▶ **Task objective**: No pictures go into the copy. Write out every line below exactly.

▶ **Provided data**:
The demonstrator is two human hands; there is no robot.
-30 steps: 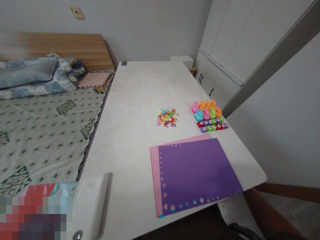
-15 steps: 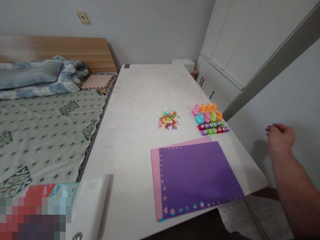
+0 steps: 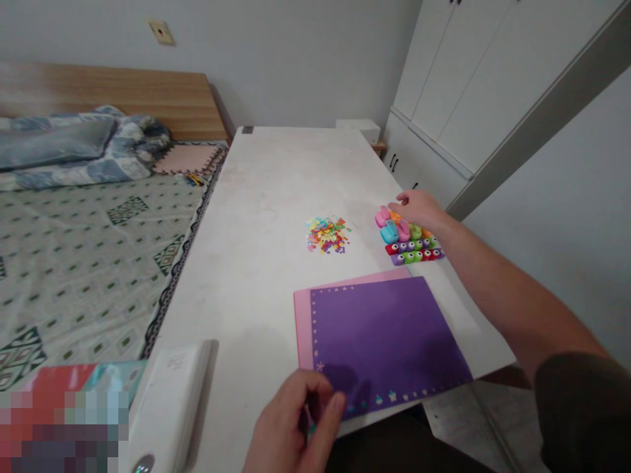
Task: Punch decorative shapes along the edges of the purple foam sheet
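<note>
My left hand (image 3: pixel 290 427) pinches the near left corner of the purple sheet (image 3: pixel 384 341), which lies on a pink sheet (image 3: pixel 302 322) at the table's front edge. My right hand (image 3: pixel 418 208) reaches over the cluster of small coloured paper punches (image 3: pixel 407 240) at the right side of the white table (image 3: pixel 276 197). Its curled fingers rest on the far punches; whether they grip one is unclear. A small heap of coloured paper cut-outs (image 3: pixel 328 234) lies left of the punches.
A white device (image 3: pixel 170 407) sits at the table's near left corner. A bed with a patterned cover (image 3: pixel 89 263) and a blue quilt (image 3: pixel 73 148) runs along the left. White cupboards (image 3: pixel 458 79) stand at the right, with a small white box (image 3: pixel 358 129) beyond the table.
My right hand came from beside the table up over the punches. My left hand entered from below and took the purple sheet's corner.
</note>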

▶ **Answer box**:
The demonstrator is two human hands; there is no robot.
-30 steps: 
-15 steps: 
+0 steps: 
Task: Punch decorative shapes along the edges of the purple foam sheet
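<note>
My left hand (image 3: pixel 290 427) pinches the near left corner of the purple sheet (image 3: pixel 384 341), which lies on a pink sheet (image 3: pixel 302 322) at the table's front edge. My right hand (image 3: pixel 418 208) reaches over the cluster of small coloured paper punches (image 3: pixel 407 240) at the right side of the white table (image 3: pixel 276 197). Its curled fingers rest on the far punches; whether they grip one is unclear. A small heap of coloured paper cut-outs (image 3: pixel 328 234) lies left of the punches.
A white device (image 3: pixel 170 407) sits at the table's near left corner. A bed with a patterned cover (image 3: pixel 89 263) and a blue quilt (image 3: pixel 73 148) runs along the left. White cupboards (image 3: pixel 458 79) stand at the right, with a small white box (image 3: pixel 358 129) beyond the table.
My right hand came from beside the table up over the punches. My left hand entered from below and took the purple sheet's corner.
</note>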

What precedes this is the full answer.